***** Supplied records
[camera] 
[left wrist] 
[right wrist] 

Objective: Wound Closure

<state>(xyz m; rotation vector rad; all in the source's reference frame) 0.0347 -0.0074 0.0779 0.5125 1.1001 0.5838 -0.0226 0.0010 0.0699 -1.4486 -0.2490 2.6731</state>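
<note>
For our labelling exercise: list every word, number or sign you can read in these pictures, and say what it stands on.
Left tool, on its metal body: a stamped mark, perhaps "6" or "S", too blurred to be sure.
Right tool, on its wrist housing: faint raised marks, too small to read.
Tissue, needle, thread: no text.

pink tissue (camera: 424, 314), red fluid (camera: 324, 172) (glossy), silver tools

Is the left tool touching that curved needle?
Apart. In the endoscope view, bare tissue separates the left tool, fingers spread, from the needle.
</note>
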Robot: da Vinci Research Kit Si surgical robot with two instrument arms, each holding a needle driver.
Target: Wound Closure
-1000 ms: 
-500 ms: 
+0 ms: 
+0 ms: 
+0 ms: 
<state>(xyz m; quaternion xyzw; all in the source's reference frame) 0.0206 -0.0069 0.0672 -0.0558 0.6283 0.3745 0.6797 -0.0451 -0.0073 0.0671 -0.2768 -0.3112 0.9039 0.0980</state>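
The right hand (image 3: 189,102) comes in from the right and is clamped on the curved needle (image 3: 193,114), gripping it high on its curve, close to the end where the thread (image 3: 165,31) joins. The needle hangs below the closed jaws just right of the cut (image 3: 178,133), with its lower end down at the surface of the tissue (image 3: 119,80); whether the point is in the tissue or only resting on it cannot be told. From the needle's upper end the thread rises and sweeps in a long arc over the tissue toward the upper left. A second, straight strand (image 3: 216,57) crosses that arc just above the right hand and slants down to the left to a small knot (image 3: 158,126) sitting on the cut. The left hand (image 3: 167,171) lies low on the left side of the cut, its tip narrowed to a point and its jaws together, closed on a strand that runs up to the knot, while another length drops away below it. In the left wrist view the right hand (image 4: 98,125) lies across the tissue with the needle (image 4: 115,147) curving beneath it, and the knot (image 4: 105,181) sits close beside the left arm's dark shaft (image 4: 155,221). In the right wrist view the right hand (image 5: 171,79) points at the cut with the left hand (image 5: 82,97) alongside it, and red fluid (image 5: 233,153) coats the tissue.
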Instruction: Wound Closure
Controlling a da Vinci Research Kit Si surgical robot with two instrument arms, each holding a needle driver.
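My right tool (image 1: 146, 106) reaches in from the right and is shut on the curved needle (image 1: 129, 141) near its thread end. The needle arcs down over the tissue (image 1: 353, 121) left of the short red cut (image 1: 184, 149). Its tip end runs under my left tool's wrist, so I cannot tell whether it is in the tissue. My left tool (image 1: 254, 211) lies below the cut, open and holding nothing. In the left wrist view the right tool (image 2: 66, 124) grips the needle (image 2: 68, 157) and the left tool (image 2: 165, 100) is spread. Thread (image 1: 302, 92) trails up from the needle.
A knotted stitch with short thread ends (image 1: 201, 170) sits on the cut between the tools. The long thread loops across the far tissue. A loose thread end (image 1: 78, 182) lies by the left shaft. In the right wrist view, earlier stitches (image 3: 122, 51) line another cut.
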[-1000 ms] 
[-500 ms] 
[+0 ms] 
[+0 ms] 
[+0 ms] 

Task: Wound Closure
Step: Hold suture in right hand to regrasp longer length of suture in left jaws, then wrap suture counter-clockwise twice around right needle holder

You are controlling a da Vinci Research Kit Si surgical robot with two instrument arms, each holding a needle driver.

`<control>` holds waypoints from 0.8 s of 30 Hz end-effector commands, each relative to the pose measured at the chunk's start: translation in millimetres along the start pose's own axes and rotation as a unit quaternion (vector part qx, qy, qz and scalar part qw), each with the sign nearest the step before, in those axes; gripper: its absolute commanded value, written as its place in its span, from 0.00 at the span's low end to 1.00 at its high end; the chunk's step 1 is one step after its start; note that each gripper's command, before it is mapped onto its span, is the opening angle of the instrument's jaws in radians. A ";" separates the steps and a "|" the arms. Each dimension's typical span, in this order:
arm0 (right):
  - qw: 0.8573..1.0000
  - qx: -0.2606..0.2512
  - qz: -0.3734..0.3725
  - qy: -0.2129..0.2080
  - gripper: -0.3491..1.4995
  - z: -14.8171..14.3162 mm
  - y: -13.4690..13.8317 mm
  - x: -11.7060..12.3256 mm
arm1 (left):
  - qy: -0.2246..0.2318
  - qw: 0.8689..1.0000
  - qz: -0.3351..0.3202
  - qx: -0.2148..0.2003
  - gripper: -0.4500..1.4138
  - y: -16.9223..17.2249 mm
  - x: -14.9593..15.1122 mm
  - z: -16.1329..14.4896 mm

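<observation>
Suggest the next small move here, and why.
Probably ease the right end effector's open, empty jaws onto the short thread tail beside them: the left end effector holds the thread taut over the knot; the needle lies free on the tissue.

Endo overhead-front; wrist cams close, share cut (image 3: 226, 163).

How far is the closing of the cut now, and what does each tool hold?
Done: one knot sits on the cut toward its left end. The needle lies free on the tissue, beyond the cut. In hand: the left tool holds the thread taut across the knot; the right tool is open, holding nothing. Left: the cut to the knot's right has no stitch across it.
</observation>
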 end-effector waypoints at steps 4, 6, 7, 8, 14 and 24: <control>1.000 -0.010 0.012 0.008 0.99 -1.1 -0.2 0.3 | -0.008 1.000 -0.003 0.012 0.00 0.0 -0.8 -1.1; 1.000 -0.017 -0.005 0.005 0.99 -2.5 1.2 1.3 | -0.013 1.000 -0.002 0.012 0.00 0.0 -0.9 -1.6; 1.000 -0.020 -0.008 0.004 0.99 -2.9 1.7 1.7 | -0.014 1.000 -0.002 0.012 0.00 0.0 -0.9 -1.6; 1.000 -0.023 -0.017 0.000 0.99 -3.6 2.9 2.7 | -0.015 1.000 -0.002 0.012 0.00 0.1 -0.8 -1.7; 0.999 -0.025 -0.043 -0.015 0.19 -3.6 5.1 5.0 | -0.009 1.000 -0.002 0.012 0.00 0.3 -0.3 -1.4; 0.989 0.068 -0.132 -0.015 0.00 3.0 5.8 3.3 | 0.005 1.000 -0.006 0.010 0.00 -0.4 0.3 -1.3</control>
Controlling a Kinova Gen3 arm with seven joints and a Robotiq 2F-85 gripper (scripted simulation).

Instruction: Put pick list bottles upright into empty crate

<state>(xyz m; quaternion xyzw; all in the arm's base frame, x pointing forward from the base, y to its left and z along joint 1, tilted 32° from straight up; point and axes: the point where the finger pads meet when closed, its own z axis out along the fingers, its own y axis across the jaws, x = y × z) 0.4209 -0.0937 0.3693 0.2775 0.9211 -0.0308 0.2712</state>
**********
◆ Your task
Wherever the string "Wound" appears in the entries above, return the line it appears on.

◆ Reply
Objective: Wound Closure
Target: Wound Closure
Instruction: Wound Closure
Task: Wound Closure

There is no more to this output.